O'Malley said he and the Police Department are considering finding a way to prosecute integrity cases without Jessamy, if possible. He also noted that Sewell still has to appear before a departmental trial board.

"He's not going to serve in my Police Department," O'Malley said.

Earlier in the day, Sewell professed his innocence in his first public comments since he was charged.

"I did not do what they said I did," Sewell said during a news conference, while surrounded by three police union lawyers. "My goal is to return to work and to do what I do for this city."

But that will not be easy for the seven-year veteran, who remains suspended until he has an administrative hearing, during which the department says it will try to fire him.
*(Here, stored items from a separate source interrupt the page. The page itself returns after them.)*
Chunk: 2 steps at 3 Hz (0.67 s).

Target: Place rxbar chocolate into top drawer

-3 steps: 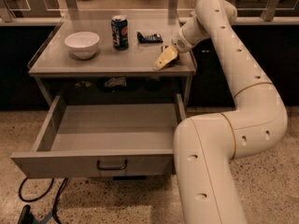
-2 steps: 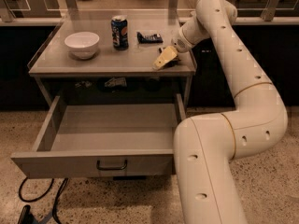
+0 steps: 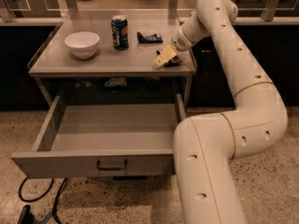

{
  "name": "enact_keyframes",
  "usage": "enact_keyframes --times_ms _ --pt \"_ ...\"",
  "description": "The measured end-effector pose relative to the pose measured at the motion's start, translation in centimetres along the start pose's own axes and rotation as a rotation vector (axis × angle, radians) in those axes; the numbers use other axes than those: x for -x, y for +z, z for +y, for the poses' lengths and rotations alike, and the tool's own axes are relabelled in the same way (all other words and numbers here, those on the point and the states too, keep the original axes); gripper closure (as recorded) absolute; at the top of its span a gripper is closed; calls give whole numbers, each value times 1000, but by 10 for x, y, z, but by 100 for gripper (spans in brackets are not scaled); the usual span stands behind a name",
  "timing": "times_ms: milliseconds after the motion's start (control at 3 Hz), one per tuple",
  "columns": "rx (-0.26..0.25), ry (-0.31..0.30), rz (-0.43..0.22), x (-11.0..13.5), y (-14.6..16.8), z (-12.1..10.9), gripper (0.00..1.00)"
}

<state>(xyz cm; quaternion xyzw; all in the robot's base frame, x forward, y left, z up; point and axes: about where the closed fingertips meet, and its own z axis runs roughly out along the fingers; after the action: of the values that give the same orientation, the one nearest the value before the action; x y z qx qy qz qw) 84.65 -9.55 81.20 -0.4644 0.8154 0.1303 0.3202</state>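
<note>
My gripper (image 3: pixel 164 58) is low over the front right corner of the grey table top (image 3: pixel 93 59). A small dark thing (image 3: pixel 174 62) lies right under and beside it at the table's edge; it looks like the rxbar chocolate, mostly hidden by the gripper. I cannot tell whether the gripper holds it. The top drawer (image 3: pixel 70 164) is pulled wide open below the table, with its dark handle (image 3: pixel 112 164) facing front. Nothing shows inside it.
A white bowl (image 3: pixel 82 44) stands at the table's left. A blue soda can (image 3: pixel 119 32) stands at the back middle, with a wider dark snack packet (image 3: pixel 149 36) to its right. My arm's large lower link (image 3: pixel 210 171) stands by the drawer's right side. Cables (image 3: pixel 42 199) lie on the floor.
</note>
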Motion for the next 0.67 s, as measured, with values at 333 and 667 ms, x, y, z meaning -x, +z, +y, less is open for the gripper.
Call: enact_keyframes --times_ms 333,667 --pt "0 0 0 6 -7 -1 100" --pt "-1 0 0 8 -11 4 100"
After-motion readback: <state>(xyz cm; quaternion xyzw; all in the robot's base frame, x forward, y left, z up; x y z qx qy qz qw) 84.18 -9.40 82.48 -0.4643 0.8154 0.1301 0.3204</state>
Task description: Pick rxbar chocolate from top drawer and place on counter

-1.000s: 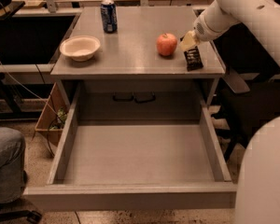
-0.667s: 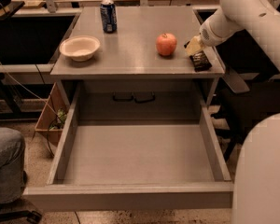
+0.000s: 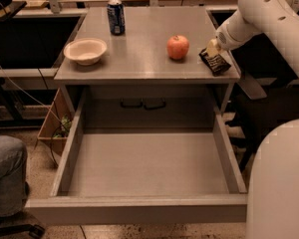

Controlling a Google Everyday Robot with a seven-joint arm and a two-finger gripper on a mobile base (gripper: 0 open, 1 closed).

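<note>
The rxbar chocolate [image 3: 215, 62], a dark flat bar with white lettering, lies on the counter [image 3: 139, 44] near its right edge, just right of the apple. My gripper [image 3: 212, 49] is at the bar's far end, at the tip of the white arm coming in from the upper right. The top drawer [image 3: 144, 168] is pulled fully open below the counter, and its grey bottom is bare.
A red apple [image 3: 178, 47] sits left of the bar. A blue soda can [image 3: 116, 17] stands at the counter's back. A white bowl [image 3: 85, 51] sits at the left. A person's knee [image 3: 5, 176] is at the lower left. My white robot body [image 3: 279, 183] fills the lower right.
The gripper and the bar have shifted a little to the right along the counter, away from the apple. The bar now lies flat near the right edge.
</note>
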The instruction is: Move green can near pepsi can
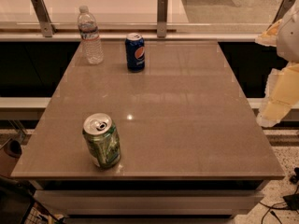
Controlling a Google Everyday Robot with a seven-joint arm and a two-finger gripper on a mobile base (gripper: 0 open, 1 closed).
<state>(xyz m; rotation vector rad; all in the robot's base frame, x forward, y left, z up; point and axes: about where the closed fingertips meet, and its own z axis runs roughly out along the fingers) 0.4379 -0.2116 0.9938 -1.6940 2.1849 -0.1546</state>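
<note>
The green can stands upright near the front left corner of the grey-brown table; its silver top with pull tab faces up. The pepsi can, dark blue with a round logo, stands upright at the back of the table, left of centre. The two cans are far apart, almost the table's whole depth. My gripper shows as a pale shape at the right edge of the camera view, off the table's right side and well away from both cans. It holds nothing that I can see.
A clear plastic water bottle stands at the back left, a short way left of the pepsi can. A glass rail with metal posts runs behind the table. Cables lie on the floor at the lower right.
</note>
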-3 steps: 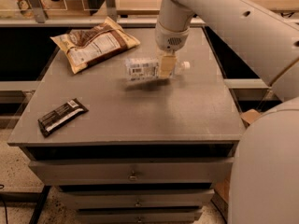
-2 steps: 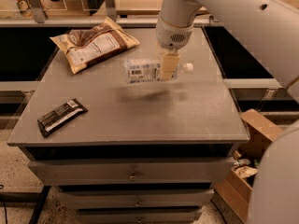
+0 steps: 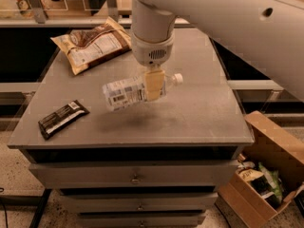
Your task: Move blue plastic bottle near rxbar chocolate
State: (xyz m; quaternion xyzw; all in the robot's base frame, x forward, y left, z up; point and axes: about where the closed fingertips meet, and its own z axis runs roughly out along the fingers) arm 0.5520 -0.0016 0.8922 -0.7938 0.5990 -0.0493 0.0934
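Rxbar chocolate (image 3: 62, 118) lies flat at the front-left corner of the grey cabinet top (image 3: 204, 103), dark wrapper angled, white text up. Tan-and-brown snack bag (image 3: 92, 44) lies at the back-left of the same top, well apart from the bar. Blue plastic bottle (image 3: 126, 93) is off the surface, over the middle of the cabinet top, lying nearly on its side with the white cap to the right and a little higher than the base; its shadow falls on the top below it. My gripper (image 3: 153, 85) comes straight down over the middle of the top, fingers clamped across the bottle near its neck end. Open cardboard box (image 3: 273, 146) with packets inside sits on the floor, right of the cabinet's front corner.
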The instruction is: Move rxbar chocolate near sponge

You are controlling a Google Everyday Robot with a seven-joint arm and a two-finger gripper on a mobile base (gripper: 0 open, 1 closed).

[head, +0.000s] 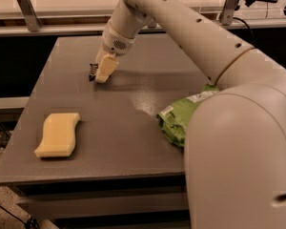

That could be several months away.

Sewell said he was "not happy" with Jessamy's comments that she believed he was guilty.

One of his lawyers, Herbert R. Weiner, said it is "very disturbing when a public official stands behind her office title and says, `I think he's guilty. We can't prove it, but I think he's guilty.' I think that's just wrong."

The failure to prosecute the Sewell case, coupled with the burglary that police believe was committed by one of their own, is giving new life to complaints that the city Police Department is incapable of policing itself.

Police Commissioner Edward T. Norris hailed Sewell's arrest Oct. 4 as proof he was serious about attacking corruption, only to see the case ruined by another occurrence of apparent police misconduct.

State Sen. Clarence M. Mitchell IV renewed his earlier calls for a broad U.S. Justice Department investigation into allegations he has made that officers routinely manufacture evidence and falsely accuse drug suspects.

The West Baltimore Democrat had requested the federal inquiry after Sewell's arrest, and he listed another case. Yesterday, he released a letter dated Jan. 16 from the U.S. Justice Department confirming that the FBI had begun an investigation.

But Special Agent Peter A. Gulotta Jr., a spokesman for the Baltimore FBI office, said the letter confirms a civil rights investigation into the Sewell case that his office began the day the corruption case became public.

"We've had our own case in regards to that almost from day one," Gulotta said.

Sewell was arrested after a sting conducted by members of the Integrity Unit, part of the Internal Affairs Division. Detectives placed a bag of cocaine on a park bench on Presstman Street in West Baltimore and called in a fake report to communications.

Sewell responded. Prosecutors said they secretly photographed him picking up the drugs.

The officer then responded to a nearby burglary complaint, and prosecutors said he charged the suspected burglar with possessing the drugs he had picked up from the bench.

Sewell wrote in his statement of probable cause, a legal document justifying the arrest, that he saw the man "placing a clear plastic bag into a crack of park bench."